▶ **Brief**
Every line of the material below should be repeated exactly.
◇ ◇ ◇ ◇ ◇
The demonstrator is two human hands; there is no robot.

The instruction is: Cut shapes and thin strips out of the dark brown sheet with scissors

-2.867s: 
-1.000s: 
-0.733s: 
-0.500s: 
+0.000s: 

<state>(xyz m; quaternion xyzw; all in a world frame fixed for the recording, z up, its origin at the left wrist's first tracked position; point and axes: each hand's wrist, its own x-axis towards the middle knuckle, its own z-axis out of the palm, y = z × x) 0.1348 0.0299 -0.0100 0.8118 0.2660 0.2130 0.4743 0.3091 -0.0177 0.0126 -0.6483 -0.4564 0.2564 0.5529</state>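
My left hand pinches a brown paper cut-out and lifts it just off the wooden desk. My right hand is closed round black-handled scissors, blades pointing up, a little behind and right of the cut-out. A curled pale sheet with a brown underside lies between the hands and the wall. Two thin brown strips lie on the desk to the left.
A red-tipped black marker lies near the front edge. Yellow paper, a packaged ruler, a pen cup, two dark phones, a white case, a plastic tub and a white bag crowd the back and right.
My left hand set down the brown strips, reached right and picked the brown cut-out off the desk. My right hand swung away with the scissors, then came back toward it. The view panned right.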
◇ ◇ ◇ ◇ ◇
▶ **Answer area**
The demonstrator is two human hands; there is no robot.

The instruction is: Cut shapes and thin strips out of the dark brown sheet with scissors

-2.867s: 
-1.000s: 
-0.733s: 
-0.500s: 
+0.000s: 

<state>(xyz m; quaternion xyzw; all in a world frame fixed for the recording, z up, its origin at the left wrist's first tracked position; point and axes: each hand's wrist, its own x-axis towards the middle knuckle, its own z-axis out of the palm, y = z × x) 0.1348 0.0299 -0.0100 0.8118 0.2660 0.2130 0.4743 0.3091 -0.0177 0.0126 -0.6483 -0.4564 0.2564 0.5529</state>
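My left hand pinches a brown paper cut-out and lifts it just off the wooden desk. My right hand is closed round black-handled scissors, blades pointing up, a little behind and right of the cut-out. A curled pale sheet with a brown underside lies between the hands and the wall. Two thin brown strips lie on the desk to the left.
A red-tipped black marker lies near the front edge. Yellow paper, a packaged ruler, a pen cup, two dark phones, a white case, a plastic tub and a white bag crowd the back and right.
My left hand set down the brown strips, reached right and picked the brown cut-out off the desk. My right hand swung away with the scissors, then came back toward it. The view panned right.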

The required output has been supplied.